## Aim of the task
Whenever an image turns up, omit it and return the remaining data exactly.

** Opening Information supplied block **

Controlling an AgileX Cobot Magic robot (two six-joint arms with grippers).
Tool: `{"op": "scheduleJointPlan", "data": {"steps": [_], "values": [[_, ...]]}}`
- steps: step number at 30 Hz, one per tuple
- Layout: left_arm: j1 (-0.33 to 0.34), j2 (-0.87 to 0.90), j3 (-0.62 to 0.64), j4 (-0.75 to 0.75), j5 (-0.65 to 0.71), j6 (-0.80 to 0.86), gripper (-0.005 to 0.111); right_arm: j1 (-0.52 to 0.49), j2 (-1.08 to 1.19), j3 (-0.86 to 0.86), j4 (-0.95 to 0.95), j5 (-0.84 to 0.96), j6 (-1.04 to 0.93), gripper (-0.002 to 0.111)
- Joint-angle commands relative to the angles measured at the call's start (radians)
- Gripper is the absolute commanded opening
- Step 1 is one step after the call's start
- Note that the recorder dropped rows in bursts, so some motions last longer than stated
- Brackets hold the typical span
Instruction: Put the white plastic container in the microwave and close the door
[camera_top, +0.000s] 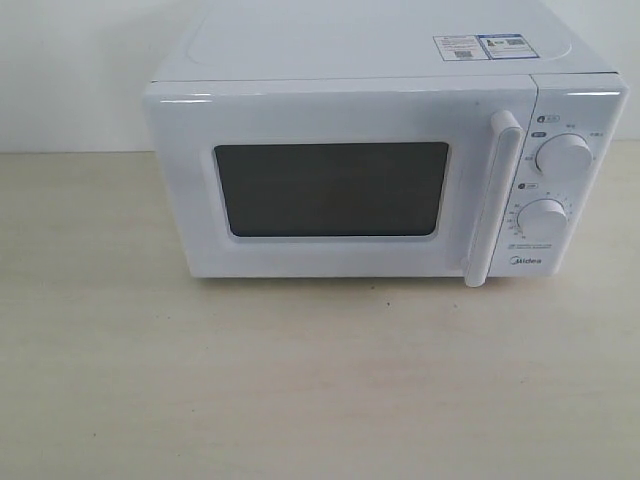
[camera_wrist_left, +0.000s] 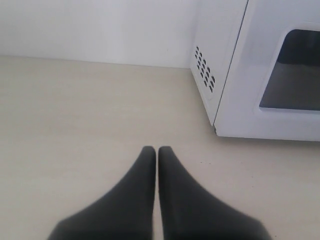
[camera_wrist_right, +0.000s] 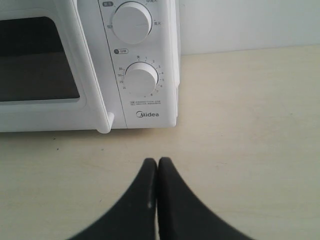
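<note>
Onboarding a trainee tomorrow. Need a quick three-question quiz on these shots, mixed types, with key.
1. True or false: the microwave has its door shut.
2. Multiple choice: the left gripper and the right gripper are A) both wide open, B) both shut on nothing, over the table, C) both clamped on the door handle.
3. Short answer: in which view does the container show?

Key: 1 true. 2 B. 3 none of the three views.
</note>
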Motion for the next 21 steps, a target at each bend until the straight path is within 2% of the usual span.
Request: {"op": "scheduleJointPlan", "data": {"steps": [1, 21], "values": [[0.004, -0.003, 0.000, 0.007, 0.003, -0.002, 0.004, -0.001, -0.005, 0.000, 0.000, -0.007, -0.004, 0.000], [0.004, -0.003, 0.000, 0.007, 0.001, -0.002, 0.004, -0.001, -0.005, 0.000, 0.000, -0.008, -0.003, 0.000]]}}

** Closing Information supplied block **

## Written response
Controlling an AgileX Cobot Magic robot (two six-joint arms with grippers).
Tool: `{"op": "scheduleJointPlan", "data": {"steps": [_], "values": [[_, ...]]}}`
- steps: step number at 30 Hz, one per tuple
- Layout: left_arm: j1 (-0.33 to 0.34), j2 (-0.87 to 0.90), j3 (-0.62 to 0.64), j4 (-0.75 to 0.75), j5 (-0.65 to 0.71), j6 (-0.80 to 0.86), gripper (-0.005 to 0.111); right_arm: j1 (-0.52 to 0.49), j2 (-1.08 to 1.19), j3 (-0.86 to 0.86), j4 (-0.95 to 0.95), j5 (-0.84 to 0.96), j6 (-1.04 to 0.93), gripper (-0.002 to 0.111)
- Joint-angle commands relative to the angles measured at the call's start (radians)
- Gripper is the absolute commanded opening
- Step 1 is one step after the call's start
- Note that the recorder dropped rows in bursts, so some motions last longer than stated
- Brackets hold the typical span
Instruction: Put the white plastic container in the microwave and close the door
[camera_top, +0.000s] 
[camera_wrist_left, +0.000s] 
[camera_wrist_right, +0.000s] 
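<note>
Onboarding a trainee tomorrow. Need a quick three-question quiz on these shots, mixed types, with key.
1. True or false: the microwave has its door shut.
2. Multiple choice: the left gripper and the right gripper are A) both wide open, B) both shut on nothing, over the table, C) both clamped on the door handle.
3. Short answer: in which view does the container show?

Key: 1 true. 2 B. 3 none of the three views.
</note>
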Motion for the next 21 steps, a target at each bend until the straight path is within 2% of the usual span.
Request: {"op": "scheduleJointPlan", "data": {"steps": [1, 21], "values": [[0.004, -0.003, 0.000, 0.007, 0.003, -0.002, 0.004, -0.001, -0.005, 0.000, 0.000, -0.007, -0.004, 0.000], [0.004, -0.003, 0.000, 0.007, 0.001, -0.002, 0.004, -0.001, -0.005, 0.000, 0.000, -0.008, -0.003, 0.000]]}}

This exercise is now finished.